**Aim of the task**
Where the records below reach the line containing "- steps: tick", start transcribing, and end with the line containing "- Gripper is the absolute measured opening", exactly and with nothing else added.

═════ Entries shown ═════

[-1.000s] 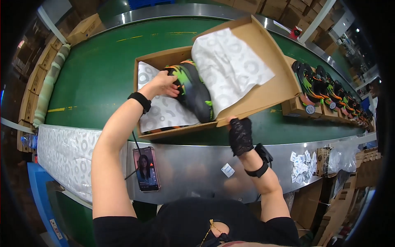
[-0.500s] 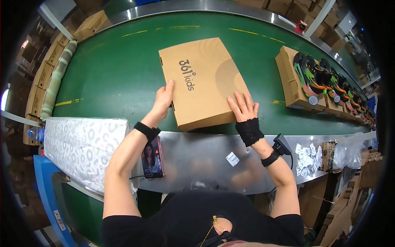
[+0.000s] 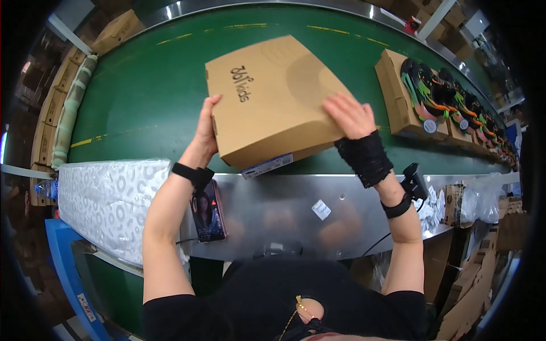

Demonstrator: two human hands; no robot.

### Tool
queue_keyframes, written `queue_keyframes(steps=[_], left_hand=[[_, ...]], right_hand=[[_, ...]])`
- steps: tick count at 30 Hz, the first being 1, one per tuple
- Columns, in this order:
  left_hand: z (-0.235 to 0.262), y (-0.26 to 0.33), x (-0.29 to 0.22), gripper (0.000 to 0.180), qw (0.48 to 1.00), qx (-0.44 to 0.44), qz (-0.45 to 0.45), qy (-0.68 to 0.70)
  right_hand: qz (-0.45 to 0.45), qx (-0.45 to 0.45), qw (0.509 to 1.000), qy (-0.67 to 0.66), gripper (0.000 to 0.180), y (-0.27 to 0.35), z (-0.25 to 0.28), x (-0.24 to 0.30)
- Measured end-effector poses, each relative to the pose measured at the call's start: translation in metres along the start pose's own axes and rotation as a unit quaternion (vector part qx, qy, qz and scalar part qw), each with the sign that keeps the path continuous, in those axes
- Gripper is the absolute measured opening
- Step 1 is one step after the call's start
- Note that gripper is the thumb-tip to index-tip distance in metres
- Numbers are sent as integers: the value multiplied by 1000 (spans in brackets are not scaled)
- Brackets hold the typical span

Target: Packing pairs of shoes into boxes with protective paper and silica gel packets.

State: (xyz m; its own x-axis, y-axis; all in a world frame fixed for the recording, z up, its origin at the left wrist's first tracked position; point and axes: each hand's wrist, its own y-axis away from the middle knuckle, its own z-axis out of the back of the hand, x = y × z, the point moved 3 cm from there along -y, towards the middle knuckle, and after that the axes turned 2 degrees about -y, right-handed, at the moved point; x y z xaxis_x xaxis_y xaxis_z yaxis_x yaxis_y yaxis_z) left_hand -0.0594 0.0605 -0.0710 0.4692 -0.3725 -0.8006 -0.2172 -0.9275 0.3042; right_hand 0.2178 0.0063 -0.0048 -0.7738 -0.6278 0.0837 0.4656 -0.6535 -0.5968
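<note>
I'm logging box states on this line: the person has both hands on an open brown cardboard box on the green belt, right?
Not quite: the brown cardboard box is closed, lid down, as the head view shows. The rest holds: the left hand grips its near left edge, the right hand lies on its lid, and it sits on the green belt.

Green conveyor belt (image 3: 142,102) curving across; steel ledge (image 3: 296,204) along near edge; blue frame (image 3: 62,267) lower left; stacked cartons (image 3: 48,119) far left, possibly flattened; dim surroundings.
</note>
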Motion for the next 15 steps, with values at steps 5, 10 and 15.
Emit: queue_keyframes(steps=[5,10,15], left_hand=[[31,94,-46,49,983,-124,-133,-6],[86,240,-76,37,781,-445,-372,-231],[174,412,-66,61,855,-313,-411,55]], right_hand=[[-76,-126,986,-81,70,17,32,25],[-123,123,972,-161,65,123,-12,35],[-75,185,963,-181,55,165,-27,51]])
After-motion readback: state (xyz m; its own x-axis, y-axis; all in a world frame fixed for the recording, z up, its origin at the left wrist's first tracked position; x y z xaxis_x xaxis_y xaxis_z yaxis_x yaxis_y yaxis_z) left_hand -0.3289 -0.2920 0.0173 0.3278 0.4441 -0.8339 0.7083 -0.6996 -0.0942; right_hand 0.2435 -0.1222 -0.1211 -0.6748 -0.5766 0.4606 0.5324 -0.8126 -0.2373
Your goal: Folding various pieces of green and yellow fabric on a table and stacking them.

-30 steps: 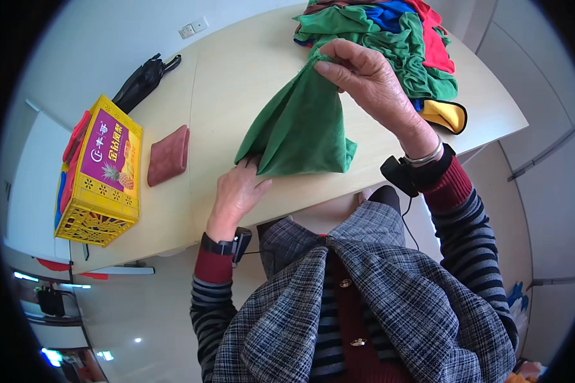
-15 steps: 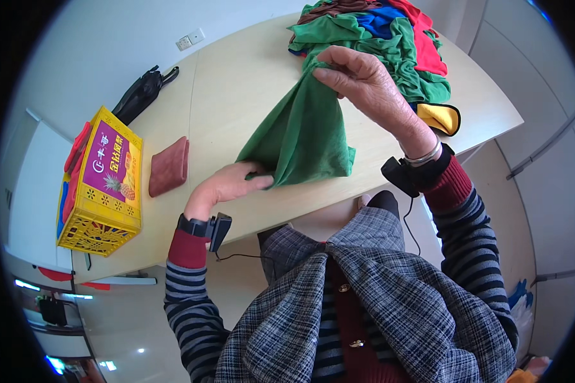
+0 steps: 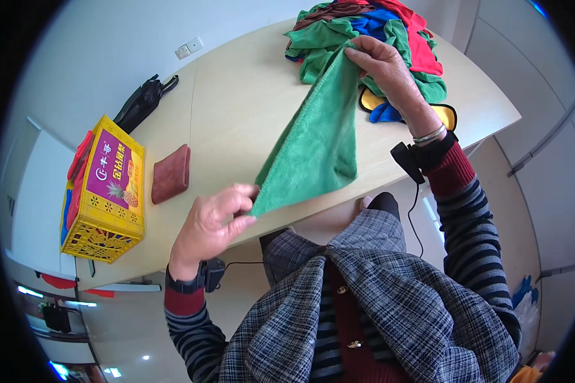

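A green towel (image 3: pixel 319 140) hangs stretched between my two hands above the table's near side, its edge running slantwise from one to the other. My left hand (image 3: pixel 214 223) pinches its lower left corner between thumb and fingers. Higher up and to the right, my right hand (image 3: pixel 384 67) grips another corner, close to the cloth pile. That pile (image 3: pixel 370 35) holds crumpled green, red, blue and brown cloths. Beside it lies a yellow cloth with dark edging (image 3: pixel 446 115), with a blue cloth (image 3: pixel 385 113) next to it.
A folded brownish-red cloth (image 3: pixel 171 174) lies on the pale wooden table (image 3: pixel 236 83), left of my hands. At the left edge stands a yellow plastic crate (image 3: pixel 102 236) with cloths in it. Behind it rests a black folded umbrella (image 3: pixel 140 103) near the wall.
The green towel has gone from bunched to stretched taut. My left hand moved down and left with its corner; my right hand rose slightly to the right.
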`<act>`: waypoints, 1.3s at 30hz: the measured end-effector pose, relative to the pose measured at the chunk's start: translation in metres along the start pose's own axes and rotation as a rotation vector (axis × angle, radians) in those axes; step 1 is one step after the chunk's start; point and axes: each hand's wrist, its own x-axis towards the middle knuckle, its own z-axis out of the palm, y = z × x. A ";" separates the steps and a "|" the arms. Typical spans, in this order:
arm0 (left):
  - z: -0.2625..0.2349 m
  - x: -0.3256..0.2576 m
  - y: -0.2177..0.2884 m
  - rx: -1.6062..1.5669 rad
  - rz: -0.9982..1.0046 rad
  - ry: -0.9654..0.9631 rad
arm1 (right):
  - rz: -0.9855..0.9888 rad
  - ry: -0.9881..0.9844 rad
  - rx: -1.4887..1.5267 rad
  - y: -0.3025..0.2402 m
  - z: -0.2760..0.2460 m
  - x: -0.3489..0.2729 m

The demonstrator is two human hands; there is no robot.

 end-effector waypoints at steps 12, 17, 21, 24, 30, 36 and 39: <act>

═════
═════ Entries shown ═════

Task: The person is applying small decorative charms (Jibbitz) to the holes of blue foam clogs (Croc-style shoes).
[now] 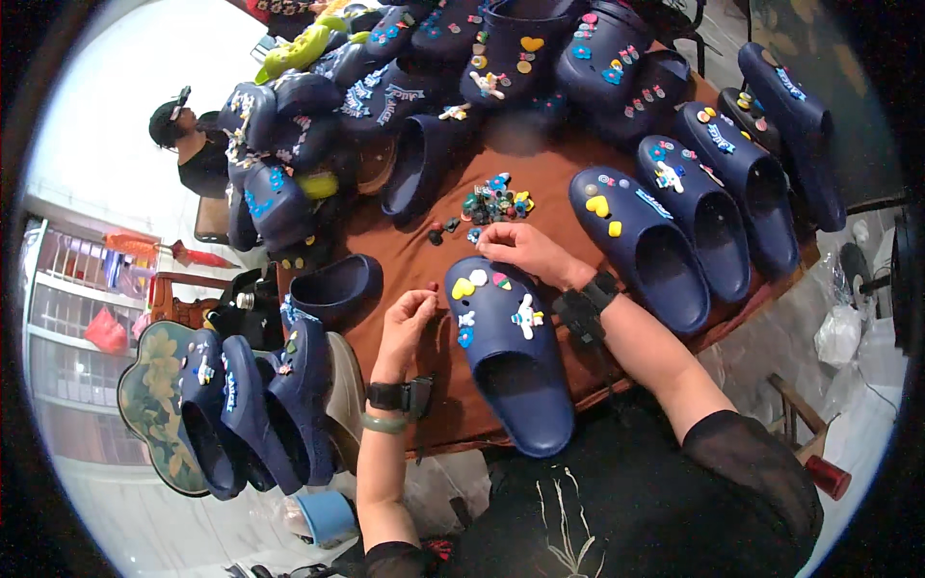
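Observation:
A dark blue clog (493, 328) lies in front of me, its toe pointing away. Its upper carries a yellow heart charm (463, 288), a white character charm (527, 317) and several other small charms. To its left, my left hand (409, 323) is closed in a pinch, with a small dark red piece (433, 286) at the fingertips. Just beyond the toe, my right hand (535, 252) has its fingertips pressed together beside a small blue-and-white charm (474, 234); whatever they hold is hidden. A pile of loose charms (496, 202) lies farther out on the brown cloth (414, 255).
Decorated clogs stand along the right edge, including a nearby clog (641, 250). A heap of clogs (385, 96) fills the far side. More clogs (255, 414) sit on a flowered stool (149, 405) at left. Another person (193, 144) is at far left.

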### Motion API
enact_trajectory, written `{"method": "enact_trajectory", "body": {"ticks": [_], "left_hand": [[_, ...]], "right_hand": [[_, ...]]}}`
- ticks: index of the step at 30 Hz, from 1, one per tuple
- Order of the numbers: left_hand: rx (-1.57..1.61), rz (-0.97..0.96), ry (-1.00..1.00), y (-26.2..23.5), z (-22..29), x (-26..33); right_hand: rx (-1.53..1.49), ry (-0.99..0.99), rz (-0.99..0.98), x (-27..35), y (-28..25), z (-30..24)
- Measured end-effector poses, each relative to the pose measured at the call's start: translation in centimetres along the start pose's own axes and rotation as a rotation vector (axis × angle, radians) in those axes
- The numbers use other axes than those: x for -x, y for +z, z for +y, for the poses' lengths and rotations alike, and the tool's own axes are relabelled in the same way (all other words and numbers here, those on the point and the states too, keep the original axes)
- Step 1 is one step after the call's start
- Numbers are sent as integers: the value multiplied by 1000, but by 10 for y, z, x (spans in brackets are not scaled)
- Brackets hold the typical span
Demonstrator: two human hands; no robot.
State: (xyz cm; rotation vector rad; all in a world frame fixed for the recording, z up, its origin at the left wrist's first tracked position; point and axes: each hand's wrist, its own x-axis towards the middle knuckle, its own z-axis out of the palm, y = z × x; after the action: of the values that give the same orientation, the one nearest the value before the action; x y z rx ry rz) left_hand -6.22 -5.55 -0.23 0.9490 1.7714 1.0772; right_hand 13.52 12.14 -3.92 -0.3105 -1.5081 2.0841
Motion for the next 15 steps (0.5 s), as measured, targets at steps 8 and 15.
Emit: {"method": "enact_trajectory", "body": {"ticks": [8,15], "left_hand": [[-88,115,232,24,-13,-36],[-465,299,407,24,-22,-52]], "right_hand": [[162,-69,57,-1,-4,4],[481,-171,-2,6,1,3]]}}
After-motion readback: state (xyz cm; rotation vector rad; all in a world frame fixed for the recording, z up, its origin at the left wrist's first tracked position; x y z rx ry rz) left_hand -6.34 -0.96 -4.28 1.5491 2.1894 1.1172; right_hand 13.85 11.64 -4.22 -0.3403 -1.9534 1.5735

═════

**Task answer**
- steps: tick count at 30 Hz, the first being 1, one per tuple
- Columns, in this order:
  left_hand: z (-0.235 to 0.262), y (-0.26 to 0.33), x (-0.29 to 0.22), gripper (0.000 to 0.180), qw (0.48 to 1.00), qx (-0.44 to 0.44), qz (-0.45 to 0.45), qy (-0.68 to 0.70)
  right_hand: qz (-0.45 to 0.45), qx (-0.45 to 0.45), qw (0.509 to 1.000), qy (-0.67 to 0.66), gripper (0.000 to 0.180), y (-0.27 to 0.35), z (-0.25 to 0.28), x (-0.24 to 0.30)
- Measured end-effector poses, each relative to the pose measured at the call's start: translation in metres along the start pose's own axes and rotation as a unit quaternion (vector part qx, qy, qz and scalar part qw), each with the sign that keeps the path continuous, in those axes
- Gripper is the absolute measured opening

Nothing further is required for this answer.